Wednesday, September 9, 2009

Cymatics - Visualizing Sound

Wow. Just wow.

TED Talks are presentations of research and ideas by experts in every field imaginable. You can watch them on YouTube or the TEDTalks website. They range from a few minutes up to almost half an hour. I have no idea if the videos are the entire presentation (and thus some people just get 5 minutes while others get 20) or if they are edited for time (and thus some people just get 5 minutes while others get 20). Frustratingly, it seems like hard science presentations get much less time than sociology, psychology, and economics. Anyway ...

Evan Grant did a short presentation on cymatics. Cymatics is the visual representation of sound; not in the symbolic manner of onomatopoeia or musical notes but in actuality. The process usually involved a flat metal plate with sand scattered atop; as sound vibrated the plate, the sand formed into patterns. Increased frequency yielded increased complexity of pattern. Da Vinci and Galileo studied cymatics to some degree, so it has been around for several hundred years at least.

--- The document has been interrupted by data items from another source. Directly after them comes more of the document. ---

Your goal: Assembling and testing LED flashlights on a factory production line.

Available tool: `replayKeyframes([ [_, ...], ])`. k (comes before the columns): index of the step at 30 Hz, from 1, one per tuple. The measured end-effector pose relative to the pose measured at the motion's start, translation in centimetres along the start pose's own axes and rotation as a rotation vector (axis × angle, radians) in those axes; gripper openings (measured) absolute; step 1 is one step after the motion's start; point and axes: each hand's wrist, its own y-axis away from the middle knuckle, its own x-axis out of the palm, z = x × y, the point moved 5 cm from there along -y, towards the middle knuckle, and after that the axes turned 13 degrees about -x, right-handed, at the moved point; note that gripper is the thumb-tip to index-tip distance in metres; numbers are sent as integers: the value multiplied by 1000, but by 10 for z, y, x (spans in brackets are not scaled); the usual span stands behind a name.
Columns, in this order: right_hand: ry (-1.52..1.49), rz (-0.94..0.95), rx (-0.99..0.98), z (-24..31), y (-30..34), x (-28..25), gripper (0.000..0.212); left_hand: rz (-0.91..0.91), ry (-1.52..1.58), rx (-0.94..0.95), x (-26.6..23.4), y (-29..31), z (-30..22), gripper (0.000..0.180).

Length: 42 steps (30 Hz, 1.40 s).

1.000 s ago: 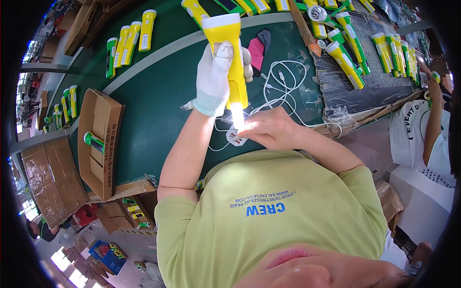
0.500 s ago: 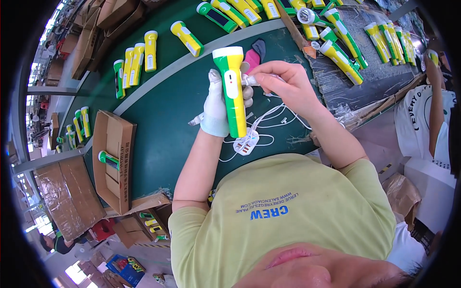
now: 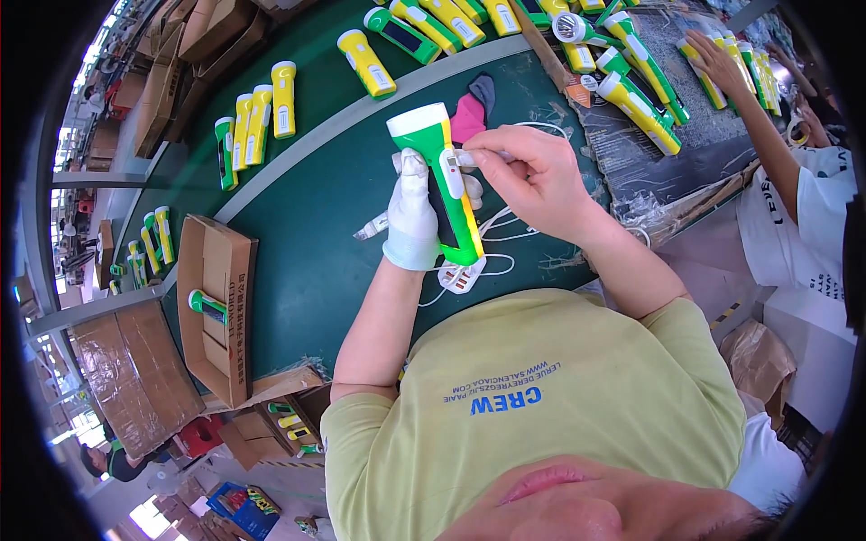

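Head view: left hand (image 3: 412, 212) wraps the away-pointing flashlight (image 3: 463, 227); right hand (image 3: 538, 180), fingers pinched on a white plug (image 3: 465, 159), meets its right side.

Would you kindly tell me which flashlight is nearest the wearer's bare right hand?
The green, yellow and white flashlight held in the gloved left hand: the right hand is at its side, while the other flashlights are farther away.

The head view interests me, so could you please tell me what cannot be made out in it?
All in the head view:
Whether the white piece in the right hand enters the held flashlight: too small, and the fingertips partly cover it.
Part of the left hand: hidden behind that flashlight.
The far end of the yellow flashlight at top centre: cut off by the picture's top edge.
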Motion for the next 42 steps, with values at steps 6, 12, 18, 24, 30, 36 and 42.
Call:
replayKeyframes([
  [6,36,50,-94,1,-2,-1,7,-237,-327,318,16,14,-15,58],
  [12,-526,87,353,-29,17,16,14,254,283,-164,24,25,-12,100],
  [18,-491,-268,517,-69,55,-10,18,-60,299,55,0,9,-29,65],
  [24,-129,209,285,-9,44,38,51,118,365,65,7,1,-7,52],
  [30,-174,350,423,-7,43,43,45,139,157,66,14,9,-7,43],
  [36,-219,134,321,-24,42,20,24,-84,-269,245,-1,15,-25,46],
  [42,-339,-9,199,-10,12,2,49,-282,-1637,825,29,37,-67,54],
])
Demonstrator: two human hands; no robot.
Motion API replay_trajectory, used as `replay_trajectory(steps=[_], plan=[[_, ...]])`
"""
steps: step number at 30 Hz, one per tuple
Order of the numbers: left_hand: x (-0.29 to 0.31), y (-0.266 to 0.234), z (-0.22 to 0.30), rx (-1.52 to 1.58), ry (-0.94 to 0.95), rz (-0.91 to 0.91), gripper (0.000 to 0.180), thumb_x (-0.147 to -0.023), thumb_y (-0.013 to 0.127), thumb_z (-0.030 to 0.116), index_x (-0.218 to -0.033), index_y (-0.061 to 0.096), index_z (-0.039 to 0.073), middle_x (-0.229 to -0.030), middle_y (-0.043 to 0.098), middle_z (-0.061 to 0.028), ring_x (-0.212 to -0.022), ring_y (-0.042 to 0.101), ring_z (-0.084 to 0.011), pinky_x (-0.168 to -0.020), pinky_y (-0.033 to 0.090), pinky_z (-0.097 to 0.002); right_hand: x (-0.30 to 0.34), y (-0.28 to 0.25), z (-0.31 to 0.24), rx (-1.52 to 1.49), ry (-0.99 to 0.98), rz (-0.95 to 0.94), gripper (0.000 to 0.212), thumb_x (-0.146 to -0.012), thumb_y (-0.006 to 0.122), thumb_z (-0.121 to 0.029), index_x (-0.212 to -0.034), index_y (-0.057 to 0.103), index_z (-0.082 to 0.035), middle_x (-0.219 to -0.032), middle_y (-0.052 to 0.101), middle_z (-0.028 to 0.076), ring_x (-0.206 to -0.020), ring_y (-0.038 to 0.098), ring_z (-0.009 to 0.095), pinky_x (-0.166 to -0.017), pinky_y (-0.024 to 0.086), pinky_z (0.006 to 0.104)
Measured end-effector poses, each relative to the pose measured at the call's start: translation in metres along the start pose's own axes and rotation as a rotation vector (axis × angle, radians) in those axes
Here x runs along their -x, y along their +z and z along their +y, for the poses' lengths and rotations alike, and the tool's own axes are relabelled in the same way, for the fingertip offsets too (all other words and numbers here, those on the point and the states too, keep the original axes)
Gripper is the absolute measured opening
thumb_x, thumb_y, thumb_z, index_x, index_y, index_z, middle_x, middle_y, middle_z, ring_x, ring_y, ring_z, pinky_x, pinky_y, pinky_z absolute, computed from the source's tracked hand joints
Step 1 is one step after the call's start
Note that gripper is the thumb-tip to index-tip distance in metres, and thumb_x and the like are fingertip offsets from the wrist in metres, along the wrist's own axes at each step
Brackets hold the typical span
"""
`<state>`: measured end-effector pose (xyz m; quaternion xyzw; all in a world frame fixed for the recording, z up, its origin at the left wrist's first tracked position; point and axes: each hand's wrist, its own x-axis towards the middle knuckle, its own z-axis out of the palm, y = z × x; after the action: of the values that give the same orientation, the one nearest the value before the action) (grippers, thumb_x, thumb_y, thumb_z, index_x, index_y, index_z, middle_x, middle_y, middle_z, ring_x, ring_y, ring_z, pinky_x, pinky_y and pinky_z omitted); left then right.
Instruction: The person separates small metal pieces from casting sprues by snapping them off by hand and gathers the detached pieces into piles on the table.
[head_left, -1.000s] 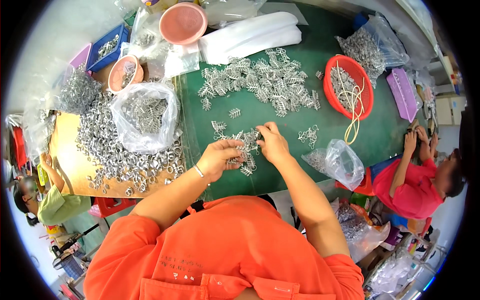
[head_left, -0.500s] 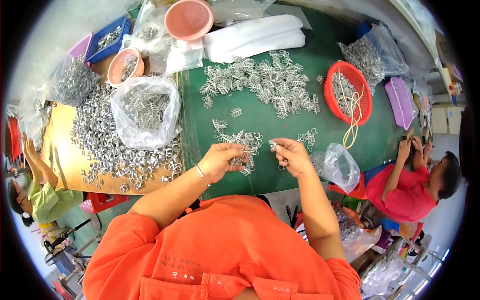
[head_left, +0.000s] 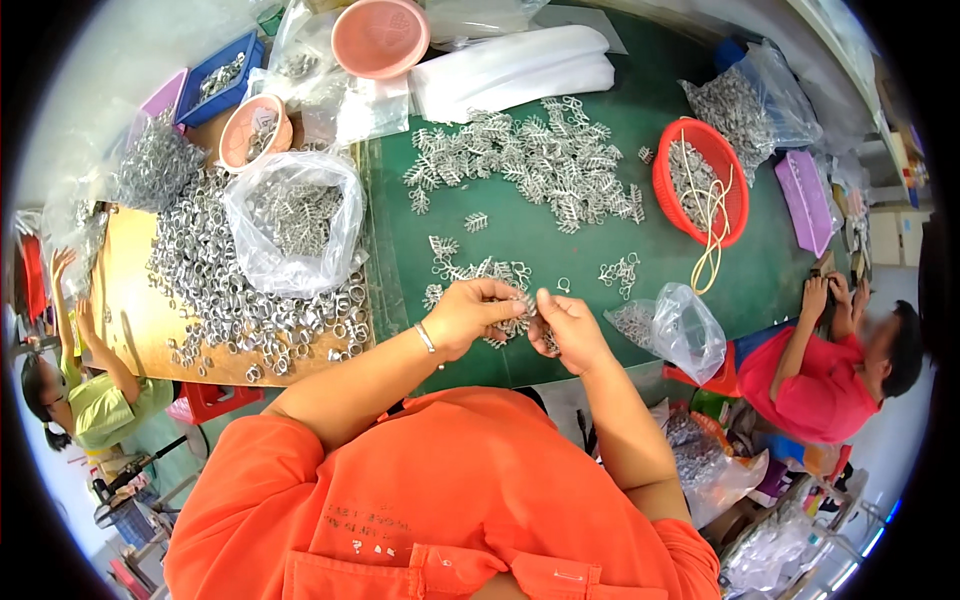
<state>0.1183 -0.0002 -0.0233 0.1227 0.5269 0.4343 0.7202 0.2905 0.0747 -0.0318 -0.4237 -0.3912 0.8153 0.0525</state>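
My left hand [head_left: 472, 318] and my right hand [head_left: 572, 332] meet fingertip to fingertip near the table's front edge. Both are closed in a pinch around small silver metal pieces [head_left: 529, 303], whose exact shape the fingers hide. Just beyond and beside my left hand spreads a small heap of silver ring-ended pieces [head_left: 450, 266]. One loose ring [head_left: 564, 285] lies beyond my right hand, and a little cluster of similar pieces [head_left: 620, 272] sits to its right. Farther off is a large pile of leaf-shaped silver metal pieces [head_left: 540, 165], with one single leaf piece [head_left: 476, 222] apart from it.
Left: heaped metal rings [head_left: 200, 260], an open plastic bag [head_left: 240, 245], pink bowls [head_left: 380, 40] and a blue tray [head_left: 222, 90]. Right: a red basket [head_left: 740, 210] with a cord, a clear bag [head_left: 690, 340] and a purple tray [head_left: 803, 205]. Co-workers sit at both sides.
My right hand has moved left to meet my left hand, which has shifted slightly right. The loose ring now shows on the table beyond my right hand.
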Motion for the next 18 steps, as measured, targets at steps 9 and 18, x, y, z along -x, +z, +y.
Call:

Newer technologies have allowed for computer modeling of sound. During the presentation, Evan shows a number of pictures of these computer models and he plays a clip of real-time cymatics using a Pink Floyd song. It is this section that inspires this post.

I imagine a race of deaf creatures that can visualize sound. Loud sounds appear brighter and thereby pose a risk of blindness rather than deafness. In a high magic world, these creatures might "speak" in visual sound as well. Since each sound presumably results in the same pattern each time it is visualized, their written and spoken languages are the same (and the written would be very difficult to reproduce because of the complexity of the shapes and nearly impossible if they needed to render the symbols in three dimensions). Perhaps the written language compresses the three dimensional shape into a two dimensional symbol. Or maybe it is indicated through depth in carving the symbols.

Evan also brings up the point that cymatics may have played a part in the shaping of our universe. The waves that accompanied the big bang would be similar to sound waves and maybe created a complex pattern in the dust of the cosmos.